Argh - the bane of my existence over the last week. Sqlite3 locks the db file when any process writes to the database. IE any UPDATE/INSERT type query (also select count(*) for some reason). However, it handles multiple reads just fine.
So, I finally got frustrated enough to write my own thread locking code around the database calls. By ensuring that the application can only have one thread writing to the database at any point, I was able to scale to 1000's of threads.
And yea, its slow as hell. But its also fast enough and correct, which is a nice property to have.
I found a deadlock on sqlite3 ruby extension and fix it here: have a go with it and see if this fixes ur problem.
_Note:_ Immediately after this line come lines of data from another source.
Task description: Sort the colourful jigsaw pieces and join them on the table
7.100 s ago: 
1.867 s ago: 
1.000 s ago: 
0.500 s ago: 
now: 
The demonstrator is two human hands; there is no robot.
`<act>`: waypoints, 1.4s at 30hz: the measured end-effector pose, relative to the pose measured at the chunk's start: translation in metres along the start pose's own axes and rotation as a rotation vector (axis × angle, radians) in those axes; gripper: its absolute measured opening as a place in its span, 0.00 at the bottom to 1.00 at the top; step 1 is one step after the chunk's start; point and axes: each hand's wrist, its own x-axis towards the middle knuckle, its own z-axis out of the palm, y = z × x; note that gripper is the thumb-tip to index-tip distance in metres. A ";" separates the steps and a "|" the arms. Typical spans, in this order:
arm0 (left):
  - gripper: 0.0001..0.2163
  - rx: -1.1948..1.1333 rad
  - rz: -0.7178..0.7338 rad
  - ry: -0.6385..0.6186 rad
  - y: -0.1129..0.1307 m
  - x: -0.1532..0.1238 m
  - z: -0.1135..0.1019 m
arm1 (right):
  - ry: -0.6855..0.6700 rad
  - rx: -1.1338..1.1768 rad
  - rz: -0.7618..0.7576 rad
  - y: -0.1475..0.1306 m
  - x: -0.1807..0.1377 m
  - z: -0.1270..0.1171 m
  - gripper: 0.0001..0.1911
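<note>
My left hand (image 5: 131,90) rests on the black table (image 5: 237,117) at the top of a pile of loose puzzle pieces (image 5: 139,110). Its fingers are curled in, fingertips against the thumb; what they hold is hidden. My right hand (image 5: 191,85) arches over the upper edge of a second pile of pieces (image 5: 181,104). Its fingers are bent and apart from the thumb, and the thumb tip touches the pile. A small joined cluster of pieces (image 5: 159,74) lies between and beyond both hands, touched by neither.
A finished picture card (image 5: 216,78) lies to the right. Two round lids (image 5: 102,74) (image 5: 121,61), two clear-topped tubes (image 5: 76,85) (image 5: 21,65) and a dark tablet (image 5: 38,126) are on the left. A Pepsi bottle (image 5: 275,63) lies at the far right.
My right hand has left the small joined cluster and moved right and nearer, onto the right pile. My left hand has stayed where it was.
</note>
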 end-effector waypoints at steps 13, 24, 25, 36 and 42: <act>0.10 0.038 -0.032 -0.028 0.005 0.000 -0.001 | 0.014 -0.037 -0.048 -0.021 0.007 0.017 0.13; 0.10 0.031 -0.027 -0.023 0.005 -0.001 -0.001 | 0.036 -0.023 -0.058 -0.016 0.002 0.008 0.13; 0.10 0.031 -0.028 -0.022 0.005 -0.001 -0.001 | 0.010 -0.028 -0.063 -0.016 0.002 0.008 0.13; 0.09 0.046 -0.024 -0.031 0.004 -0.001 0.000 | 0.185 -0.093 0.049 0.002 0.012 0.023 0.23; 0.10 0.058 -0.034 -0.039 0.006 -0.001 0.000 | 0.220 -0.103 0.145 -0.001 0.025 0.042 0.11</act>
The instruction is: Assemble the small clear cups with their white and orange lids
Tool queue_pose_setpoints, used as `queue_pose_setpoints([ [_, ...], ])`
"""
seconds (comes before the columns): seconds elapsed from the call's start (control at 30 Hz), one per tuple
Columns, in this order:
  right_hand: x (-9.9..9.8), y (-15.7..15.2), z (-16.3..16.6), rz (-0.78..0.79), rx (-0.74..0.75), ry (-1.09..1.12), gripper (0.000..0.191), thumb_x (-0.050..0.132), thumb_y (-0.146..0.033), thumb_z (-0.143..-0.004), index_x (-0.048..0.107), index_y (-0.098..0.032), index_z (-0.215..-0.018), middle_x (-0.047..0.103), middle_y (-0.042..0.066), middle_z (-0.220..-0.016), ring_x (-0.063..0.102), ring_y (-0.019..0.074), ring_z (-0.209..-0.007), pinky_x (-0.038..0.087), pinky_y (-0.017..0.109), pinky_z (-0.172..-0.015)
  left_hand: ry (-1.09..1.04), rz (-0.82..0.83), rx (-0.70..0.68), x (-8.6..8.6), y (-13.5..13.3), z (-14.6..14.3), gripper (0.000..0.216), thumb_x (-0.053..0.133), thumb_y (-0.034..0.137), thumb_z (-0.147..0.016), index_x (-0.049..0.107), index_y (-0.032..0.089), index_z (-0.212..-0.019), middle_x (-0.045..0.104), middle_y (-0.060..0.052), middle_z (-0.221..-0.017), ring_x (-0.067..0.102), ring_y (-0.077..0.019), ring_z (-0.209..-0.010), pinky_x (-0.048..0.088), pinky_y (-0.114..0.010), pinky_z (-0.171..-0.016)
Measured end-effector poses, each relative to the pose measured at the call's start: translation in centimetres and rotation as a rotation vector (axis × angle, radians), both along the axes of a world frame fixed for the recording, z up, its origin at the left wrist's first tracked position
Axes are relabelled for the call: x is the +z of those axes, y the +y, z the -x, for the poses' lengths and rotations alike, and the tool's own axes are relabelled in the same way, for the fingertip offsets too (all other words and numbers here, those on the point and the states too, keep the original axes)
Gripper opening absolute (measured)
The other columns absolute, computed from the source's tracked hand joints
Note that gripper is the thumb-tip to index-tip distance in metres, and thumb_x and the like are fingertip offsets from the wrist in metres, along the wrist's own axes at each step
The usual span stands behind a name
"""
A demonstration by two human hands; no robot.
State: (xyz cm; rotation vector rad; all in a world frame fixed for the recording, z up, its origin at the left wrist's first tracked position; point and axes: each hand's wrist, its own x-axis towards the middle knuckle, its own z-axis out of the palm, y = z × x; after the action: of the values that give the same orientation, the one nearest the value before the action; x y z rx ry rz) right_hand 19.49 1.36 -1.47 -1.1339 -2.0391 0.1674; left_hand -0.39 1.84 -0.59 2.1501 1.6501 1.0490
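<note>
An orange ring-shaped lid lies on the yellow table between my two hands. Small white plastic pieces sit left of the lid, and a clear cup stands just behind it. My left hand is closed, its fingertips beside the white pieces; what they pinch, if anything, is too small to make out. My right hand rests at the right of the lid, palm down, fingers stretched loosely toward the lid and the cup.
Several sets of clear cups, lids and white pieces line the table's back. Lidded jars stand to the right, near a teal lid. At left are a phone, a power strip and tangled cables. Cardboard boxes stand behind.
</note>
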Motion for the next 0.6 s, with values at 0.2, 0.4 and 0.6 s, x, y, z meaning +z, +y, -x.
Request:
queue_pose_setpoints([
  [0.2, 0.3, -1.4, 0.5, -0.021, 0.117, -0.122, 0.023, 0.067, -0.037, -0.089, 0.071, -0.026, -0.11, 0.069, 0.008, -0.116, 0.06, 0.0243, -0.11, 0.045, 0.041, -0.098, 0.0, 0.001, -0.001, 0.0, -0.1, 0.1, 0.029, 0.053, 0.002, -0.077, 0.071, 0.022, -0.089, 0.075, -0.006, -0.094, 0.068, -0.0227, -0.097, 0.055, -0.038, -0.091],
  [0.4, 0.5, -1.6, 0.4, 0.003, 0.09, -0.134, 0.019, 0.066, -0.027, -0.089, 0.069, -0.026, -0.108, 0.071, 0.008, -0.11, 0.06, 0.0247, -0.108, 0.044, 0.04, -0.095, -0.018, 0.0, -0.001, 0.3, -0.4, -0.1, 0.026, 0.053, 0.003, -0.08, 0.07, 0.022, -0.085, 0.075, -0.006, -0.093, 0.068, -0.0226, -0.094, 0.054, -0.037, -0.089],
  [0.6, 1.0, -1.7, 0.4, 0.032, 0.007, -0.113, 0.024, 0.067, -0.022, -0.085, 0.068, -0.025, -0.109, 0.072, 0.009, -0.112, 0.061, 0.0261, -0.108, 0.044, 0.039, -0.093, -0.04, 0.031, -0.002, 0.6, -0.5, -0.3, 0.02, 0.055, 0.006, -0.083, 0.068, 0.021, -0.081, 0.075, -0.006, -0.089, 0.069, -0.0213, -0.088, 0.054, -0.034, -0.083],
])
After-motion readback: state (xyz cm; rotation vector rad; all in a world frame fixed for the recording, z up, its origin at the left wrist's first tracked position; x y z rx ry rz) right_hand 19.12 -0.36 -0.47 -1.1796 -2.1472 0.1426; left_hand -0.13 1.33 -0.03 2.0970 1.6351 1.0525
https://github.com/dxj19831029/sqlite3-ruby
I opened a pull request, no response from them anymore.
Anyway, some busy exception is expected as described in sqlite3 itself.
Be aware with this condition: sqlite busy
The presence of a busy handler does not guarantee that it will be invoked when there is
lock contention. If SQLite determines that invoking the busy handler could result in a
deadlock, it will go ahead and return SQLITE_BUSY or SQLITE_IOERR_BLOCKED instead of
invoking the busy handler. Consider a scenario where one process is holding a read lock
that it is trying to promote to a reserved lock and a second process is holding a reserved
lock that it is trying to promote to an exclusive lock. The first process cannot proceed
because it is blocked by the second and the second process cannot proceed because it is
blocked by the first. If both processes invoke the busy handlers, neither will make any
progress. Therefore, SQLite returns SQLITE_BUSY for the first process, hoping that this
will induce the first process to release its read lock and allow the second process to
proceed.
If you meet this condition, timeout isn't valid anymore. To avoid it, don't put select inside begin/commit. or use exclusive lock for begin/commit.
Hope this helps. :)
this is often a consecutive fault of multiple processes accessing the same database, i.e. if the "allow only one instance" flag was not set in RubyMine
Try running the following, it may help:
ActiveRecord::Base.connection.execute("BEGIN TRANSACTION; END;")
From: Ruby: SQLite3::BusyException: database is locked:
This may clear up the any transaction holding up the system
I believe this happens when a transaction times out. You really should be using a "real" database. Something like Drizzle, or MySQL. Any reason why you prefer SQLite over the two prior options?